Other students decided college wasn’t for them, he said; they received a career and technical education certificate that puts them “at the forefront of the workforce in areas such as heavy machinery, welding, aviation, among others.”

Shea then offered the graduates some advice.

“Don’t be afraid to ask for help,” he said. He also told the members of the Class of 2022 to “find a mentor. Do this day. I think about the adults that have mentored me to be the person I am today. Find someone that you admire, and can look and look up to as an example.”

 

“Just a pitstop”

Shannon Spollen, an English teacher in Voorheesville’s high school who spoke to the Class of 2022 earlier in the day, offered graduates perhaps the best story they could have heard on June 24: A first-hand account of not getting everything right away and experiencing a little disappointment with what is, at the time, the most consequential event in a person’s life.

But Spollen first congratulated the graduates on handling “curveball after curveball with a resilience that still astounds me.”

She then told the Class of 2022, “I took the scenic route, and I failed — a lot.
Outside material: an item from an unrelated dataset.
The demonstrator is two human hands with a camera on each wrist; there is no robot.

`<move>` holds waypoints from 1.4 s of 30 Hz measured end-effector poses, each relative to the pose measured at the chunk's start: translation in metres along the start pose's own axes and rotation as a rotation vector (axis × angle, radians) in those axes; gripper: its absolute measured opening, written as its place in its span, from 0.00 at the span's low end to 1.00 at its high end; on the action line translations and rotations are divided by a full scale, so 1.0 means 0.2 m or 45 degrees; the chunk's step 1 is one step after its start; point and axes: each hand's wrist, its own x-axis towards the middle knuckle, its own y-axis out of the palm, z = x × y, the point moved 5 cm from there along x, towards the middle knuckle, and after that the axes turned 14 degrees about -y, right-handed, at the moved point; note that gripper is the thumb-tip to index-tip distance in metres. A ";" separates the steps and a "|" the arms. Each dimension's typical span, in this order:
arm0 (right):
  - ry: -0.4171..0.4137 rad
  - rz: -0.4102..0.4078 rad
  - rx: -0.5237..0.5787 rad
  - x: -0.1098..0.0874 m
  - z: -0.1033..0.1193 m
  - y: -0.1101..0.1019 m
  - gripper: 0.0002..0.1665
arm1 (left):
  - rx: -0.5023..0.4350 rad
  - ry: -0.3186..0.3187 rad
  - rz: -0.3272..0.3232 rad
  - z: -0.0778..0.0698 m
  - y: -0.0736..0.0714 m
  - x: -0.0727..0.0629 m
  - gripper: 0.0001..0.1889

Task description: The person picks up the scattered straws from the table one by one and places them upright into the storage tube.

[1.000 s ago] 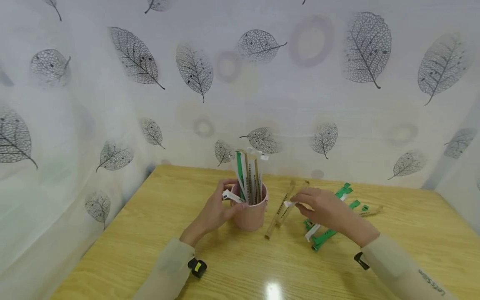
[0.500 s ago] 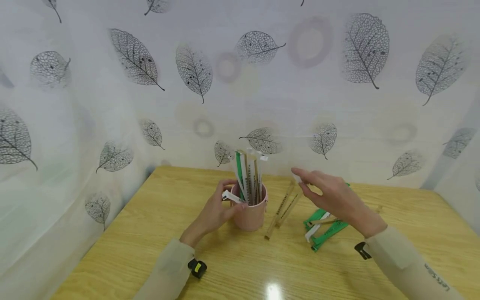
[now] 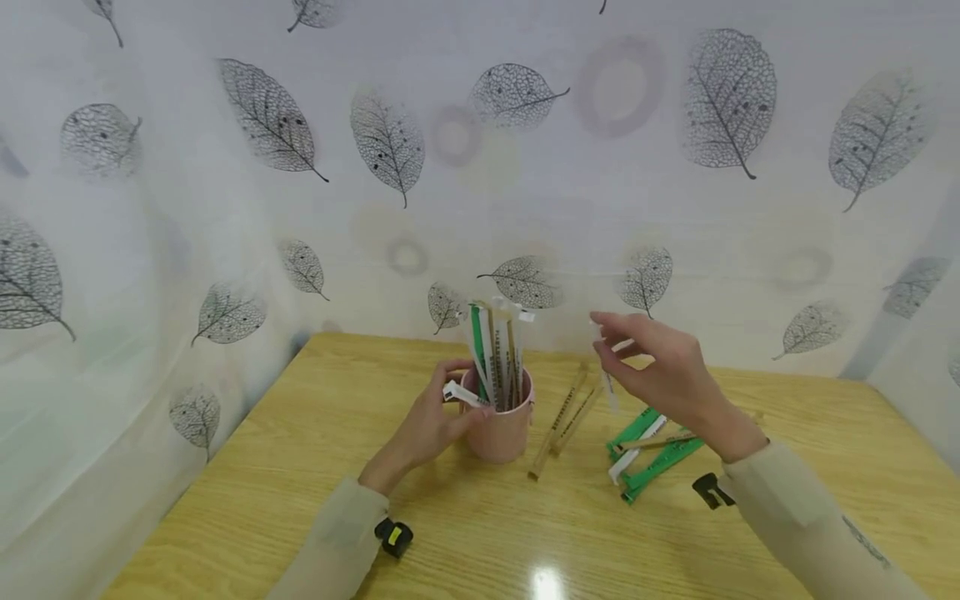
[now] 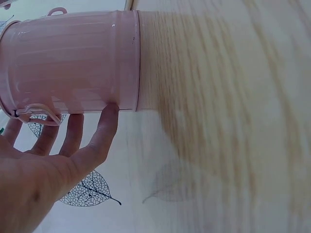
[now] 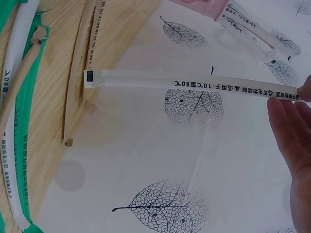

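A pink pail-shaped cup (image 3: 498,437) stands on the table, packed with upright wrapped straws (image 3: 498,350) in white, brown and green. My left hand (image 3: 423,429) grips the cup from the left, thumb near the rim and fingers around its side. One white wrapped straw (image 3: 465,394) slants out over the rim beside that hand. The left wrist view shows the fingers (image 4: 104,131) against the cup wall, by its small handle. To the right and raised, my right hand (image 3: 667,362) pinches a white wrapped straw (image 5: 194,85) near one end, its printed length hanging down.
Two brown wrapped straws (image 3: 558,425) lie right of the cup. Beyond them is a loose pile of green, white and brown wrapped straws (image 3: 660,458), below my right hand. A leaf-printed curtain (image 3: 390,275) closes off the back of the wooden table (image 3: 465,533).
My right hand has risen from low over the brown straws, tipping the white straw so it hangs down. My left hand and the cup have stayed put.
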 end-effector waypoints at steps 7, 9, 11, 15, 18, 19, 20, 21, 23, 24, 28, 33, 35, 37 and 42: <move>0.057 -0.093 0.016 0.14 -0.01 0.01 0.32 | 0.002 0.002 -0.003 0.01 0.00 0.00 0.35; 0.081 -0.122 0.038 0.18 -0.02 0.02 0.32 | -0.003 0.001 -0.004 0.01 0.00 0.00 0.35; 0.104 -0.156 0.060 0.21 -0.02 0.02 0.31 | -0.003 -0.002 -0.007 0.02 0.00 0.00 0.36; 0.147 -0.212 0.119 0.28 -0.03 0.03 0.30 | 0.004 -0.003 -0.009 0.02 0.00 0.00 0.35; 0.158 -0.236 0.153 0.34 -0.02 0.03 0.29 | 0.013 0.010 -0.005 0.02 0.00 0.00 0.35; 0.159 -0.244 0.165 0.36 -0.02 0.03 0.29 | 0.012 0.015 -0.005 0.02 0.00 0.00 0.35; 0.158 -0.257 0.184 0.37 -0.02 0.03 0.29 | 0.016 0.021 -0.006 0.01 -0.01 0.00 0.35; 0.158 -0.271 0.198 0.39 -0.02 0.03 0.29 | 0.015 0.029 -0.005 0.01 -0.01 0.00 0.35; 0.161 -0.303 0.240 0.42 -0.02 0.04 0.29 | 0.013 0.040 -0.003 0.01 -0.01 -0.01 0.36; 0.162 -0.320 0.255 0.43 -0.02 0.04 0.29 | 0.012 0.042 -0.002 0.00 -0.01 -0.01 0.35; 0.159 -0.333 0.273 0.45 -0.01 0.09 0.27 | 0.008 0.031 0.005 0.00 -0.01 0.00 0.35; 0.166 -0.276 0.249 0.40 0.00 0.18 0.27 | 0.013 0.019 -0.002 0.01 -0.01 0.00 0.35; 0.181 -0.261 0.244 0.36 0.00 0.21 0.28 | 0.018 0.021 -0.005 0.01 -0.01 0.00 0.35; 0.197 -0.250 0.247 0.32 0.00 0.24 0.28 | 0.023 0.021 -0.008 0.01 -0.01 0.00 0.35; 0.236 -0.202 0.260 0.22 0.00 0.31 0.28 | 0.009 0.028 -0.004 0.02 0.00 0.01 0.35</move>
I was waitlisted by my school of choice. Convinced that this hindrance was going to derail the rest of my life because it wasn’t part of the plan. I am a person that plans. And I was embarrassed, ashamed, sad, and nervous.” But she said it ended up as “just a pitstop.”

One of Spollen’s friends had applied to her first-choice school and been accepted, Spollen said, and invited her along to an open house. “I was skeptical. It felt like adding insult to injury; rubbing salt in my wounds.”
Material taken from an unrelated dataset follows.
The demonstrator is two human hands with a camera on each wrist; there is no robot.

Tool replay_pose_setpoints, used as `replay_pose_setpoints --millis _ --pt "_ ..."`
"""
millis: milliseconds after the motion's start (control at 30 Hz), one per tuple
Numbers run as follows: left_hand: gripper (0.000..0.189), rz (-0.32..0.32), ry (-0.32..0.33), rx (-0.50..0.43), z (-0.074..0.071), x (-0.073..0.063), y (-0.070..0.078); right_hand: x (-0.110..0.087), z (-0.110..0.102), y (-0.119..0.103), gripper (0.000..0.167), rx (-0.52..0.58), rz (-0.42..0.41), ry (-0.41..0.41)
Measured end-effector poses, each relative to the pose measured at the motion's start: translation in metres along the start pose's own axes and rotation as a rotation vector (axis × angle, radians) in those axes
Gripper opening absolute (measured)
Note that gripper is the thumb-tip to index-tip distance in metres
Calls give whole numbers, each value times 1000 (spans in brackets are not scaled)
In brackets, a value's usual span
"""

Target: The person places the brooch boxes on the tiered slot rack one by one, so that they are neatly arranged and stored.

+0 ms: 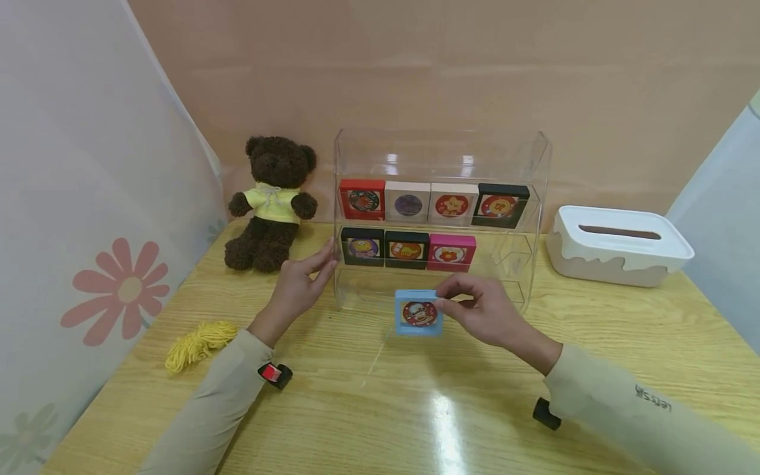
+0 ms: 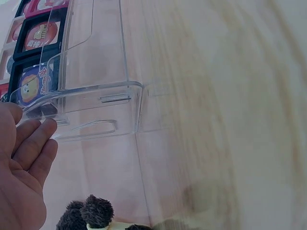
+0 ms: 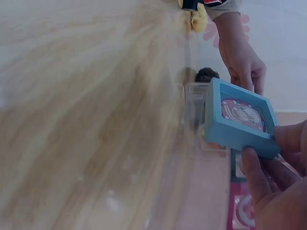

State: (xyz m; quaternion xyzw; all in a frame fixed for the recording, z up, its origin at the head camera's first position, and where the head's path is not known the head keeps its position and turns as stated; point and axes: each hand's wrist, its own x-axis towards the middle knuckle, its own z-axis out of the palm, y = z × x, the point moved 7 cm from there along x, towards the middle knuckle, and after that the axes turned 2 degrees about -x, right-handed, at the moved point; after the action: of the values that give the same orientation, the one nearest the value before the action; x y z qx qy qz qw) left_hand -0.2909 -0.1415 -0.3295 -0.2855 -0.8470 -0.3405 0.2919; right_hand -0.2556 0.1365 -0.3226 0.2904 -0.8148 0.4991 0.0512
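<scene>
A light blue square frame (image 1: 419, 330) with a round picture hangs upright in front of a clear stepped rack (image 1: 380, 153). My right hand (image 1: 483, 313) pinches its right edge between thumb and fingers; the right wrist view shows the blue frame (image 3: 244, 136) above the table, tilted. Beside the rack's left wall, my left hand (image 1: 299, 284) touches the panel with nearly straight fingers. From the left wrist, that hand (image 2: 21, 167) lies at the rack's clear side (image 2: 103, 108). Similar square frames stand on two tiers, including red (image 1: 362, 185) and magenta (image 1: 452, 242) ones.
Left of the rack sits a brown teddy bear (image 1: 276, 165) in a yellow top. Bundled yellow yarn (image 1: 202, 344) lies near the left forearm. At the right stands a white-topped tissue box (image 1: 617, 254). Everything rests on a wood-grain table (image 1: 356, 422).
</scene>
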Motion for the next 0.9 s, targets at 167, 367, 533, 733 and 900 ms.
replay_pose_setpoints --millis 167,367,533,733,900 --pt "40 7 0 13 0 0 1 -4 -29 -4 6 -70 -26 57" --pt "40 3 -4 14 0 0 0 -6 -62 -6 5 -108 10 124" --pt "40 -8 -12 14 0 -1 0 -7 -87 -6 5 -94 31 200" --pt "41 -18 -16 4 0 -1 0 -6 -113 -8 6 -69 -2 291" --pt "41 -16 -14 -1 0 -1 0 -2 -126 -9 6 94 -80 350"
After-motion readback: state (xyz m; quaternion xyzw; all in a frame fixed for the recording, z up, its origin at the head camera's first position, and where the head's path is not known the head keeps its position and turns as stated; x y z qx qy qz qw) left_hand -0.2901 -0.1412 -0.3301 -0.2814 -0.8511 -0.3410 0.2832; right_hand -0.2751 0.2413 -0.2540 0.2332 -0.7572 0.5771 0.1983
At the open house, Spollen, her friend, and her friend’s mother wandered into a lecture hall where they “found a tall gentleman in a brown suit that seemed out of place on such a warm spring day.”

Her friend’s mother asked the man for a tour and he obliged, she said. 

Spollen explained to the man her plight, but conveyed an “optimism about my future. [Because] I knew that people transferred after the first year all the time.”

At the end of the tour, “it hadn't occurred to me until that moment that I didn’t know his name,” Spollen said of the man leading the tour. “I felt a muscle in my jaw clench as he introduced himself,” she said, as Robert Andrea, the director of admissions for the University at Albany, handed her his business card. 

A few weeks later, Spollen said she was working in the pizza shop where she’d been employed since she was 15. She looked up and saw her mother in tears. “‘Dr. Andrea called,’ she said … ‘There were only two spots … and you got one.”